In the material below, how many lines include the string "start"? Answer with the number and nothing else.

Segment Open

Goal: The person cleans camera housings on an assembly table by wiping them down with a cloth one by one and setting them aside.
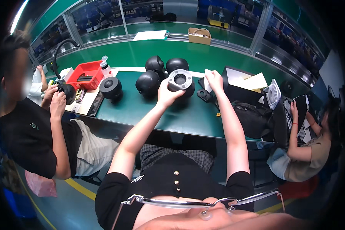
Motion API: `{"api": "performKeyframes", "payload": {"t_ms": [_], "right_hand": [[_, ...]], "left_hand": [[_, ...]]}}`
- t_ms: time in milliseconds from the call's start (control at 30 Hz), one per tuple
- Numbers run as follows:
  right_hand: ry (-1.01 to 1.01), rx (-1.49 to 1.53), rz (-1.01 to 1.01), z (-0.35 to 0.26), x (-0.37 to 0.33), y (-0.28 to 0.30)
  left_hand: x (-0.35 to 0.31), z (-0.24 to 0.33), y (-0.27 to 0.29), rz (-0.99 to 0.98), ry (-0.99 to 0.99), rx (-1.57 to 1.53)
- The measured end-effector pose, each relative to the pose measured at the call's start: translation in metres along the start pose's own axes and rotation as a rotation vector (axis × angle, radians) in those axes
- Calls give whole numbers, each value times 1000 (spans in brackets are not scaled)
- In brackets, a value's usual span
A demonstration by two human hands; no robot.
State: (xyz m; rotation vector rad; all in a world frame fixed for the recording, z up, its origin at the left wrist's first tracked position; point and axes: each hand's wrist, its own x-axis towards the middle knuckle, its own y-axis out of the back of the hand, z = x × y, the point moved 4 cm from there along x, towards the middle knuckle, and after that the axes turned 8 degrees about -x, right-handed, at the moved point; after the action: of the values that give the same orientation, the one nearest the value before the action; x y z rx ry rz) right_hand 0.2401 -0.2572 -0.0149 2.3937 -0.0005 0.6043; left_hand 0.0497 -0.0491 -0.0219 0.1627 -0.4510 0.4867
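Just past the glasses (172, 203) at the bottom of the frame, the near side of the green desk (136, 109) has a tiny orange bit (218, 114) on it, with a black bag (253, 115) over to the right. At frame centre, the left hand (168, 96) is wrapped around a black round device (180, 79), its pale grey ring end facing up. Right of it, the right hand (214, 81) is closed around a small white piece (207, 76), apart from the device, with a small black part (204, 95) just below.

If it were me, I'd keep that left grip on the outer wall, thumb off the ring face, ring level, and hold the white piece lightly so it doesn't crumple.

Farther back, upper middle, sit three more black round units (148, 82), then a cardboard box (199, 36) by the far edge.

Stuff I can't make out: most of the left fingers are behind the device, its lower end is hidden, and the white piece could be cloth, paper or plastic, no idea. Glasses are cut off too, and the frame's corners go black.
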Motion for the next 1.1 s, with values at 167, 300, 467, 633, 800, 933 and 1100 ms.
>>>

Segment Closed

### TASK ANSWER
2